I'm not familiar with Cargo internals, so I cannot really tell what the best "under the hood" mechanism would be.

In those situations, it isn't only cargo metadata that would fail but every cargo command.

Well, cargo build works, and I'm trying to get cargo auditable build to work whenever cargo build works.

I have been toying with how we could construct an alternative set of plumbing commands that could give more control or be swapped out with custom logic in different situations.

A machine-readable output for cargo tree would be a nearly perfect match for cargo auditable. The way cargo metadata works has some fundamental limitations such as #7754 and #10718. Although I don't know if cargo tree's dependency type filtering would work when dependencies are vendored and .crate files for dev-dependencies aren't present.
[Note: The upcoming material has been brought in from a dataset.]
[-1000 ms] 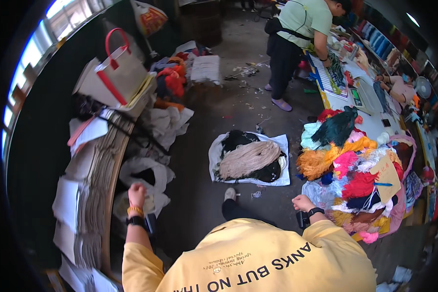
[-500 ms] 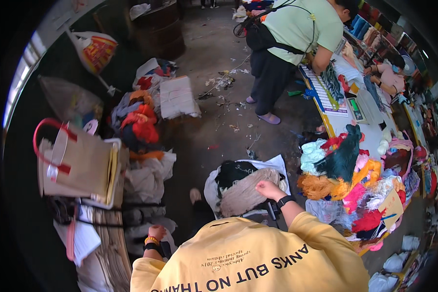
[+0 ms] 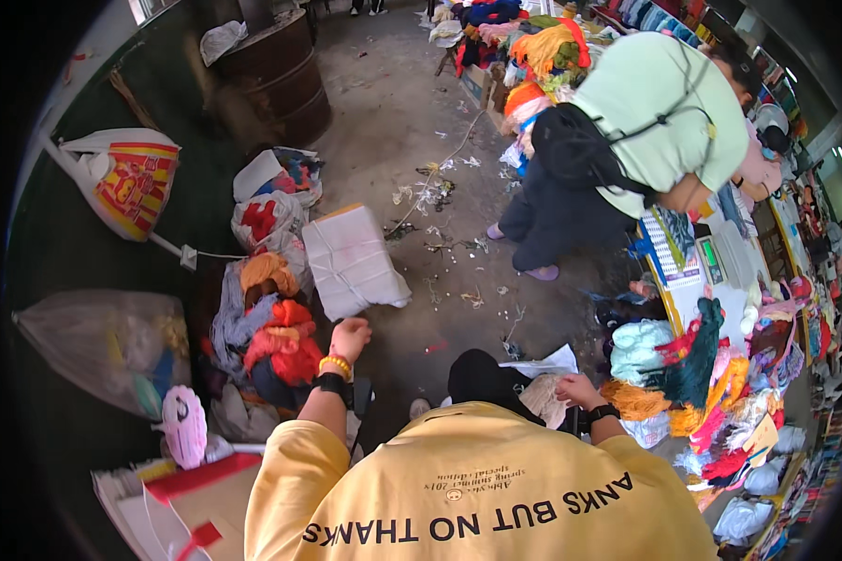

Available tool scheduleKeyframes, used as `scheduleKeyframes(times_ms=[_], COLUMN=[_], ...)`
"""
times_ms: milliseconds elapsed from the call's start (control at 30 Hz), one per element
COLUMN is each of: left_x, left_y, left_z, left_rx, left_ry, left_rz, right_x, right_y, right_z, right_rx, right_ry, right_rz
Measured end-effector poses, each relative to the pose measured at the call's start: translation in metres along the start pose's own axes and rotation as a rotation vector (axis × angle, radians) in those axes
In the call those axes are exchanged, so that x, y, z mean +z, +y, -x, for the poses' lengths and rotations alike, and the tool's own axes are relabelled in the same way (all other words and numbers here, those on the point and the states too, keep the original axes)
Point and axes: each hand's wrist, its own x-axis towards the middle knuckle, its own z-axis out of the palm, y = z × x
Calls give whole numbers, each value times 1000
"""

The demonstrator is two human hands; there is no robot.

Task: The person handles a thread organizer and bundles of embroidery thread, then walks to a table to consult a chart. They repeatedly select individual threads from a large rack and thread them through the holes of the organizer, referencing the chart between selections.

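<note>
My right hand (image 3: 580,391) is closed on the edge of a beige hank of yarn (image 3: 541,398), low in front of me. Beside the yarn, a white sheet or sack (image 3: 557,363) shows in part. A black rounded shape (image 3: 482,376) lies just left of the yarn; I cannot tell whether it is yarn or my knee. My left hand (image 3: 350,338), with a yellow bead bracelet, is held out with fingers curled and nothing visible in them. It is nearest the lower edge of a white tied parcel (image 3: 351,257).
Red and grey yarn (image 3: 281,337) is heaped left of the parcel. A rusty drum (image 3: 276,79) stands farther back. Right of me, colourful yarn (image 3: 683,374) piles up by a table with a scale (image 3: 711,257). A co-worker in pale green (image 3: 664,112) bends there. Scraps litter the floor.
My left hand has moved forward and right, toward the parcel. My right hand has shifted right and slightly down at the beige yarn. The view has swung, and the co-worker bends lower.
</note>
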Motion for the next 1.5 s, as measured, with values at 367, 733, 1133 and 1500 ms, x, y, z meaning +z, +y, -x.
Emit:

For cargo auditable and similar tools like cargo cyclonedx #13709 would be the best solution, if only on nightly in the foreseeable future. All the review comments on the PR have been addressed by the author, but then the review has stalled?

@epage
Copy link
Contributor

epage commented Nov 8, 2024

Well, cargo build works, and I'm trying to get cargo auditable build to work whenever cargo build works.

Oh, right. If you are using the registry and not vendored dependencies, the Index will be used for dependency resolution so .crate files aren't needed. When we do feature resolution, we only do it for the selected targets and don't need the .crate files.
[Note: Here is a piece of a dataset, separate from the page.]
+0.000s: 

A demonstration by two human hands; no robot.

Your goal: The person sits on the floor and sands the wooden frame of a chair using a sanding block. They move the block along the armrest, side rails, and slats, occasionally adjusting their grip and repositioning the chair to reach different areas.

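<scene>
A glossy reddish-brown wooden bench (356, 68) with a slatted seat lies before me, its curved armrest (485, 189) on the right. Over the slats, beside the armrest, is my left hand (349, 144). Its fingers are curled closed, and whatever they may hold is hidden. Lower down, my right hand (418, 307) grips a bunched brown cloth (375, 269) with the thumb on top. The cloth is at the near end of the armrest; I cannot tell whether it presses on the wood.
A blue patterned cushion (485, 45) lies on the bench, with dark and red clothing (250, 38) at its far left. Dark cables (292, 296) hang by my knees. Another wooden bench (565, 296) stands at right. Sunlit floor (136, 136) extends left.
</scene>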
The problem comes in when we get the extended information for including in the metadata output that we need the .crate files.
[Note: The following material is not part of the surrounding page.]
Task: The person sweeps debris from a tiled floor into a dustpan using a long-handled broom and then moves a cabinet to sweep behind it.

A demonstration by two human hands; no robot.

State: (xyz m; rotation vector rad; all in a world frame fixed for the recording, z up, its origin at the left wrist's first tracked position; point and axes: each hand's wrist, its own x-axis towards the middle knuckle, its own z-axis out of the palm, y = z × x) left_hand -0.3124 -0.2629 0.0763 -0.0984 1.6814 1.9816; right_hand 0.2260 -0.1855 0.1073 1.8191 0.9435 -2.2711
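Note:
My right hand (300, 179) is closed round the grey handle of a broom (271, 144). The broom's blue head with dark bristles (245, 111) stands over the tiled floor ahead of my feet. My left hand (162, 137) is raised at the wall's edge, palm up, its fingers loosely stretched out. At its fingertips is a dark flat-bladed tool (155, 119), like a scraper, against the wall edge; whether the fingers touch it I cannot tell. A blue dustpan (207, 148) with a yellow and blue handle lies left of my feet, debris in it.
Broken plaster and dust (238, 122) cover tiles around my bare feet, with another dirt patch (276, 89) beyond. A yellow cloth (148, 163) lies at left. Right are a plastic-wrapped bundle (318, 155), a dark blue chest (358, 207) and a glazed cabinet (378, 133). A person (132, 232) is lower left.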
However, this is Debian. I would assume a registry is not being used. Are the .crate files being referenced in a way that still has an index to make this work?

@Shnatsel
Copy link
Member Author

Shnatsel commented Nov 8, 2024

@alexanderkjall since you worked on the integration into Debian, could you explain to Cargo developers how the Debian build process for Rust packages works and how it avoids using the dev-dependencies?

@alexanderkjall
Copy link
Contributor

I tried to write something, I'm not really sure if I hit the correct abstraction level here at all, so please ask more questions if needed:

How does building binaries from rust source work in Debian:

Debian does not allow the build servers to fetch source code from the internet while building, instead all source code that generates a binary must be already packaged and part of Debian before the build of the binary can happen.

There is also a concept of source packages and binary packages in Debian, with rust this gets a tad complicated. For rust-libraries the debian-binary package contains the source code of the library (for C it would contain the .so file), but for rust-binaries the debian-binary package contains the binary.

Here is an example of the content of a Debian-binary package built from rust:
https://packages.debian.org/sid/amd64/lsd/filelist

And here is the Debian-source package for that:
https://packages.debian.org/source/sid/rust-lsd

For libraries this looks like this:
https://packages.debian.org/sid/amd64/librust-futures-channel-dev/filelist

https://packages.debian.org/source/sid/rust-futures-channel

This means that Debian mirrors the dependency resolution system in cargo in it's own package system. The build then first does the dependency resolution on the Debian side, and installs librust--dev packages, these packages only contain rust source code that gets placed into /usr/share/cargo/registry/ .

Of note is also that the dependency resolution on Debians side is recursive, we read the content of Cargo.toml and only insert those entries into the dependency list, and then the apt dependency resolution will walk the tree and pull in what is needed.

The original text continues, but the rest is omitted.